Myanmar's military leaders turned away U.S. and French warships offering humanitarian aid to the cyclone-wracked Irrawaddy River Delta area immediately following the cyclone, giving the impression they'd rather let victims perish than admit inability to cope with the catastrophe.
But a report prepared by Refugees International, a Washington, D.C.-based relief group, said the image of "a recalcitrant government that rejects aid from the generous nations of the world" is no longer accurate.
The group said Myanmar has issued some 1,000 visas to international-aid workers since June and offered "an unprecedented level of access" to the delta region.
The report said Myanmar, also known as Burma, has now more opened to international relief than at any time in the past two decades, and that the unfolding situation is "a story ignored by international reports that focus on the government's obstructionism."
Several Burma watchers based in neighboring Thailand, along with a U.N. official who keeps tabs on Myanmar, said foreign relief workers are now able to enter the country and travel quite freely around the southern delta region.
Win Min, a lecturer on contemporary Myanmar at Payap University in Chiang Mai, Thailand, said the military regime has portrayed the opening as a response to appeals from a regional political alliance, the Association of Southeast Asian Nations, rather than as a response to pressure from the United Nations, the United States or European countries.

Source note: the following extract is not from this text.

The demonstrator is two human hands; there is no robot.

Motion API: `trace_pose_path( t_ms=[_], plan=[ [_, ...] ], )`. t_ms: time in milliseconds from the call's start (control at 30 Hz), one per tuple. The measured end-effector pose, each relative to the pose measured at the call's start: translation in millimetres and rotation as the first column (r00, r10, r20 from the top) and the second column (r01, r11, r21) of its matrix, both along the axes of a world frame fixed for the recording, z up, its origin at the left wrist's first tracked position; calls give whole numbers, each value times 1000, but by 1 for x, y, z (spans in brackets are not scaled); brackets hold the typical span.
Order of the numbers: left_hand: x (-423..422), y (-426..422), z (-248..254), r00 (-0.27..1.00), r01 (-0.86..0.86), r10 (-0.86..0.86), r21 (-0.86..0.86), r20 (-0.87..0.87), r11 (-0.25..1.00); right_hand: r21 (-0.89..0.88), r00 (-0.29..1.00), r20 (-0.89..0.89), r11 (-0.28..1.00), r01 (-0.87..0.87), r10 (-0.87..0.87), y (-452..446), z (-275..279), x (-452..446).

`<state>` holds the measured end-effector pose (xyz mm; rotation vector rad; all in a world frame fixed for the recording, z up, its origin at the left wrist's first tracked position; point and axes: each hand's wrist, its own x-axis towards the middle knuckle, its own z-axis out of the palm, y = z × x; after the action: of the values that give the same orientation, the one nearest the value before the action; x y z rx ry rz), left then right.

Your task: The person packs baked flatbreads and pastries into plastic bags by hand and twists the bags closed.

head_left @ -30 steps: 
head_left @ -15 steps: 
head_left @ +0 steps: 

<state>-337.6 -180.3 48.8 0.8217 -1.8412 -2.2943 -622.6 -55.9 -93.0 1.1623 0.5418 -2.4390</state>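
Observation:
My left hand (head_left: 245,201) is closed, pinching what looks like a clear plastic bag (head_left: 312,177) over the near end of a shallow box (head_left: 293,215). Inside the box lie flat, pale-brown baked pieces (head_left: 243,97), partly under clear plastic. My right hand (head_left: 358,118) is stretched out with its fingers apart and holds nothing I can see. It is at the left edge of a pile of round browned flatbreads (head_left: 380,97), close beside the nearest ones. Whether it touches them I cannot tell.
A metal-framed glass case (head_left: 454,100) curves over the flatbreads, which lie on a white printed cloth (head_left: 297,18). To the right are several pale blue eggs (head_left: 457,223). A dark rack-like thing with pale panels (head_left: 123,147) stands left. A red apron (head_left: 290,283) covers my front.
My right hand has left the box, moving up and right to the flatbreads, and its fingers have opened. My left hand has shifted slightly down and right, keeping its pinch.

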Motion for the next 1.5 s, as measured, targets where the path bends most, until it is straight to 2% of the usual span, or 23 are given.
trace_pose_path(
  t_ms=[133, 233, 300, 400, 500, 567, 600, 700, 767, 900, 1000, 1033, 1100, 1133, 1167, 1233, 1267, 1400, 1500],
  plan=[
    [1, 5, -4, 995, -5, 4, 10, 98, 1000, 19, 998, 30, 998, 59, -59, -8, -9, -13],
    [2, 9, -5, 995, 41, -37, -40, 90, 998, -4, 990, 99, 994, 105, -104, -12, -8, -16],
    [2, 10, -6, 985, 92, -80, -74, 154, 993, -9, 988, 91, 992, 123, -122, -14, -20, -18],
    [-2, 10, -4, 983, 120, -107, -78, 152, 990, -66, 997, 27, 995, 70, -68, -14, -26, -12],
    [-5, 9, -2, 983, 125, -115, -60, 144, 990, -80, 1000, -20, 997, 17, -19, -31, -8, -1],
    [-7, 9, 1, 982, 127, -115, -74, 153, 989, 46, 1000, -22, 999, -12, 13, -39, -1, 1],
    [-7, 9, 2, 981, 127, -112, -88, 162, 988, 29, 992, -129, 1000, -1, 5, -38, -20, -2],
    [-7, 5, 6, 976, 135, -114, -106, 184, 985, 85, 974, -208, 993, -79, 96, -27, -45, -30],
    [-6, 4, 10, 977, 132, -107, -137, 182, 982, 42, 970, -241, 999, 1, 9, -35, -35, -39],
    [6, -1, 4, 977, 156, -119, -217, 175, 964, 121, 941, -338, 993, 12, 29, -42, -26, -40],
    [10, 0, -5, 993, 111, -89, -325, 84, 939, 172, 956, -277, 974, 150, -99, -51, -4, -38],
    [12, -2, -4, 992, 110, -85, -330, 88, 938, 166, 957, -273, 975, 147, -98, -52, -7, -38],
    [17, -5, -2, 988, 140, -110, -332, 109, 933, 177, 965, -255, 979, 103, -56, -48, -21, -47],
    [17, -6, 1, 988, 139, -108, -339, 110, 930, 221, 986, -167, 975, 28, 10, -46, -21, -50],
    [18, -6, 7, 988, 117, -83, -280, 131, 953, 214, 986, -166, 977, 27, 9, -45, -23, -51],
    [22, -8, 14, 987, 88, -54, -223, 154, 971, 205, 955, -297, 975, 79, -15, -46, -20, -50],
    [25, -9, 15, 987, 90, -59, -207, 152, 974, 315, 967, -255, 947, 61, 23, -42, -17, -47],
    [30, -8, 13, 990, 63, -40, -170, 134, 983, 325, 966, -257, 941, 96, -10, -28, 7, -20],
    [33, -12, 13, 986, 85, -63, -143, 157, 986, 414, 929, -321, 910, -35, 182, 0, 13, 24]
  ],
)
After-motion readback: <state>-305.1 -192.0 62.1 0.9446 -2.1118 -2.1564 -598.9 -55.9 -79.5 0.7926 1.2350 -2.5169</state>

Refugees International said its employees interviewed the staffs of more than 40 humanitarian organizations active in Myanmar and that all reported freedom to "implement and monitor programs without obstruction."

Myanmar continues to deny visas to foreign journalists, reducing global awareness of the ongoing humanitarian crisis and hindering efforts to gather donations, especially in comparison to the torrent of aid given to Indonesia, Thailand and Sri Lanka following the 2004 tsunami that killed more than 225,000 people.
The United Nations issued a new appeal on Wednesday for donor nations to give money for Myanmar relief, saying it had only reached 41 percent of a $481 million target needed through April 2009.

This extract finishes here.